WORK TASK =
Go through the material below, find each line with the word "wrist", and copy those lines.

DATASET EXCERPT =
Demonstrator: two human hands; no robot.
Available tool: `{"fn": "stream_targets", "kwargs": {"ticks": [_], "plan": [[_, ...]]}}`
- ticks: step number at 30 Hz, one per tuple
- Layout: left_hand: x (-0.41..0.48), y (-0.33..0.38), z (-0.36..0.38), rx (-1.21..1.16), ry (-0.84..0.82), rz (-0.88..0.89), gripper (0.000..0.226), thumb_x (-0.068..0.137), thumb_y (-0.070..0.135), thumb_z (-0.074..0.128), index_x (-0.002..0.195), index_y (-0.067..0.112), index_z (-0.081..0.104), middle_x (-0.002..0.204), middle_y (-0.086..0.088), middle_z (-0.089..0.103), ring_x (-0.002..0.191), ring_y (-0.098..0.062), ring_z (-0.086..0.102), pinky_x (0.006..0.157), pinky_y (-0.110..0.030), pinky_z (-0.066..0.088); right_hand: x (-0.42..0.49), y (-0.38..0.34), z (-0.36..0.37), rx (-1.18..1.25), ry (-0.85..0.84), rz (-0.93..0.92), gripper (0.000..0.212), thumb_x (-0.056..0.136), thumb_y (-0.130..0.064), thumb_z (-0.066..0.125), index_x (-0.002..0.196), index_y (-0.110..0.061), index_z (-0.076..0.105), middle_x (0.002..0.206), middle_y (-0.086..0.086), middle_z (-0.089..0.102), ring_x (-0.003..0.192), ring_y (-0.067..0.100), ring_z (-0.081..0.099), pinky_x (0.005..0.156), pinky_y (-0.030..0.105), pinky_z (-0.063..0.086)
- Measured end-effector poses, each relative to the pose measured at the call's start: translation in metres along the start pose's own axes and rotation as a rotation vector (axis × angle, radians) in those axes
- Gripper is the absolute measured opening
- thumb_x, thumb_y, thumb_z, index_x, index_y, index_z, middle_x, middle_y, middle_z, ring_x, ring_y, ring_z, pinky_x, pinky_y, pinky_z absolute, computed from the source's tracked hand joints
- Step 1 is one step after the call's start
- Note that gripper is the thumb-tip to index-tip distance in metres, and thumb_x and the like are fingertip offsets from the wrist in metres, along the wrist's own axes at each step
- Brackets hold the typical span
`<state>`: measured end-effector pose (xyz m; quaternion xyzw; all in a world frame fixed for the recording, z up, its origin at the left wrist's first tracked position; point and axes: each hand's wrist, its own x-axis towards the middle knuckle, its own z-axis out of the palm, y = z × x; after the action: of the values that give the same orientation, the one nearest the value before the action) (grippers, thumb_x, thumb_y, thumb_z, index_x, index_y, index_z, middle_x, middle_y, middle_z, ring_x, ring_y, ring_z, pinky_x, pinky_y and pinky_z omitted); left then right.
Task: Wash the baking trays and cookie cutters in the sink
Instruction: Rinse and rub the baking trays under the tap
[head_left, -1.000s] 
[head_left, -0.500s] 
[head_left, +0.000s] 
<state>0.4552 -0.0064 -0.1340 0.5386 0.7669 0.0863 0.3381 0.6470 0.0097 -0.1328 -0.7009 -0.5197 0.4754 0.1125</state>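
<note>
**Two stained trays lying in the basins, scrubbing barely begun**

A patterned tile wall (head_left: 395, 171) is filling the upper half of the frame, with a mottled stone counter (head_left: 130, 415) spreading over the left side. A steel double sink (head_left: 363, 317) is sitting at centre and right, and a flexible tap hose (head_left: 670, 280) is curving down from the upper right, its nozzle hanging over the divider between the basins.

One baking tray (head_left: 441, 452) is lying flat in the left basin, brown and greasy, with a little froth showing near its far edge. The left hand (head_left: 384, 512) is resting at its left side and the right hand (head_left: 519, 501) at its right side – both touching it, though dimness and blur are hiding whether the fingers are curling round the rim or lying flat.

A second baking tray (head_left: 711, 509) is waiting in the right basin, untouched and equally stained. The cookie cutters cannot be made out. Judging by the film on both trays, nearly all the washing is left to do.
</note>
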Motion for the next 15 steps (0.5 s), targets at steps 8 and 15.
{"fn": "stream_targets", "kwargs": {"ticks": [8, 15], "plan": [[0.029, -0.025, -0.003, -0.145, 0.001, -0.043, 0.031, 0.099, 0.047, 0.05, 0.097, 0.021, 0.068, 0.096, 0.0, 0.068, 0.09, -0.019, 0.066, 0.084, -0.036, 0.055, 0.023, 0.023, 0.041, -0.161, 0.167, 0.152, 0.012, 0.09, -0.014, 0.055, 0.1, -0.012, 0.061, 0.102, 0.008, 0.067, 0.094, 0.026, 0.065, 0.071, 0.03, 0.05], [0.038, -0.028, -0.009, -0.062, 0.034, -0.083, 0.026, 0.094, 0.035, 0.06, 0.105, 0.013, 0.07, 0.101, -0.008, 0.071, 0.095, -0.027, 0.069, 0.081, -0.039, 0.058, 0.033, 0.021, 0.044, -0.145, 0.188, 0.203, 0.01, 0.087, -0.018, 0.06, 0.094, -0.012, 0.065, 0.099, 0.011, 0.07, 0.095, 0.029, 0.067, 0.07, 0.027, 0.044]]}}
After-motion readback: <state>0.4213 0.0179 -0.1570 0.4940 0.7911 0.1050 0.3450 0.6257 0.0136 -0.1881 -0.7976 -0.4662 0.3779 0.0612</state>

ANSWER TO THIS TASK =
- Note that gripper is the thumb-tip to index-tip distance in metres, and thumb_x and the like are fingertip offsets from the wrist in metres, along the wrist's own axes at each step
`<state>`: measured end-effector pose (xyz m; quaternion xyzw; all in a world frame fixed for the recording, z up, its origin at the left wrist's first tracked position; point and axes: each hand's wrist, its own x-axis towards the middle knuckle, its own z-axis out of the palm, y = z × x; after the action: of the values that give the same orientation, the one nearest the value before the action) (grippers, thumb_x, thumb_y, thumb_z, index_x, index_y, index_z, middle_x, middle_y, middle_z, ring_x, ring_y, ring_z, pinky_x, pinky_y and pinky_z omitted); left then right.

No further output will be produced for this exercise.